Move the pattn & lattn after the word lstm. The position information should be implicit in the LSTM itselfword_lstm_pattn

author: John Bauer <horatio@gmail.com> 2022-11-01 10:35:33 +0300
committer: John Bauer <horatio@gmail.com> 2022-11-02 01:05:15 +0300
commit: dded88d3c155f61fc76a95717fa7f3114c75ccc6 (patch)
tree: 828b42dcbec31ef8ab9c9f853cd779c9df6177e7
parent: 8bda5dfb52fdbc84a86f6937e06c22c6f5206bed (diff)
4 files changed, 68 insertions, 77 deletions
diff --git a/stanza/models/constituency/lstm_model.py b/stanza/models/constituency/lstm_model.py
index 6c10c472..16ff3b0d 100644
--- a/stanza/models/constituency/lstm_model.py
+++ b/stanza/models/constituency/lstm_model.py
@@ -339,6 +339,9 @@ class LSTMModel(BaseModel, nn.Module):
                 self.bert_layer_mix = None
             self.word_input_size = self.word_input_size + self.bert_dim
 
+        self.word_lstm = nn.LSTM(input_size=self.word_input_size, hidden_size=self.hidden_size, num_layers=self.num_lstm_layers, bidirectional=True, dropout=self.lstm_layer_dropout)
+
+        self.word_transform_size = self.hidden_size * 2
         self.partitioned_transformer_module = None
         self.pattn_d_model = 0
         if LSTMModel.uses_pattn(self.args):
@@ -357,49 +360,45 @@ class LSTMModel(BaseModel, nn.Module):
                 ff_dropout=self.args['pattn_relu_dropout'],
                 residual_dropout=self.args['pattn_residual_dropout'],
                 attention_dropout=self.args['pattn_attention_dropout'],
-                word_input_size=self.word_input_size,
+                word_input_size=self.hidden_size * 2,
                 bias=self.args['pattn_bias'],
                 morpho_emb_dropout=self.args['pattn_morpho_emb_dropout'],
                 timing=self.args['pattn_timing'],
                 encoder_max_len=self.args['pattn_encoder_max_len']
             )
-            self.word_input_size += self.pattn_d_model
+
+            self.word_transform_size += self.pattn_d_model
 
         self.label_attention_module = None
         if LSTMModel.uses_lattn(self.args):
-            if self.partitioned_transformer_module is None:
-                logger.error("Not using Labeled Attention, as the Partitioned Attention module is not used")
+            if self.partitioned_transformer_module is None and not self.args['lattn_combined_input']:
+                logger.warning("Switching to lattn_combined_input=True, as the partitioned transformer is not even active")
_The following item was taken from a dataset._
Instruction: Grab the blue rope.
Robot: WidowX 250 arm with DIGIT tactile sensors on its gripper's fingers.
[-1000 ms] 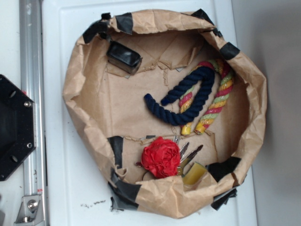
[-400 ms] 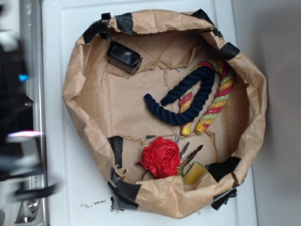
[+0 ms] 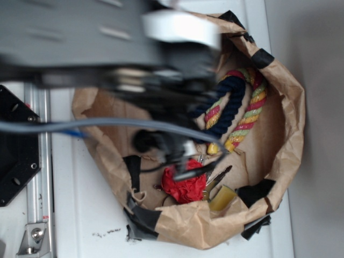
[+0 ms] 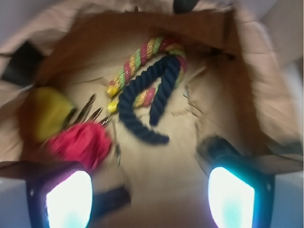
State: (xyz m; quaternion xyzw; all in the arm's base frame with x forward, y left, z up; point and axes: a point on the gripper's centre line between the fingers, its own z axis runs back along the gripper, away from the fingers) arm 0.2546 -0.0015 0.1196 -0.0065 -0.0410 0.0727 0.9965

+                self.args['lattn_combined_input'] = True
+            if self.args['lattn_combined_input']:
+                self.lattn_d_input = self.word_transform_size
             else:
-                # TODO: think of a couple ways to use alternate inputs
-                # for example, could pass in the word inputs with a positional embedding
-                # that would also allow it to work in the case of no partitioned module
-                if self.args['lattn_combined_input']:
-                    self.lattn_d_input = self.word_input_size
-                else:
-                    self.lattn_d_input = self.pattn_d_model
-                self.label_attention_module = LabelAttentionModule(self.lattn_d_input,
-                                                                   self.args['lattn_d_input_proj'],
-                                                                   self.args['lattn_d_kv'],
-                                                                   self.args['lattn_d_kv'],
-                                                                   self.args['lattn_d_l'],
-                                                                   self.args['lattn_d_proj'],
-                                                                   self.args['lattn_combine_as_self'],
-                                                                   self.args['lattn_resdrop'],
-                                                                   self.args['lattn_q_as_matrix'],
-                                                                   self.args['lattn_residual_dropout'],
-                                                                   self.args['lattn_attention_dropout'],
-                                                                   self.pattn_d_model // 2,
-                                                                   self.args['lattn_d_ff'],
-                                                                   self.args['lattn_relu_dropout'],
-                                                                   self.args['lattn_partitioned'])
-                self.word_input_size = self.word_input_size + self.args['lattn_d_proj']*self.args['lattn_d_l']
-
-        self.word_lstm = nn.LSTM(input_size=self.word_input_size, hidden_size=self.hidden_size, num_layers=self.num_lstm_layers, bidirectional=True, dropout=self.lstm_layer_dropout)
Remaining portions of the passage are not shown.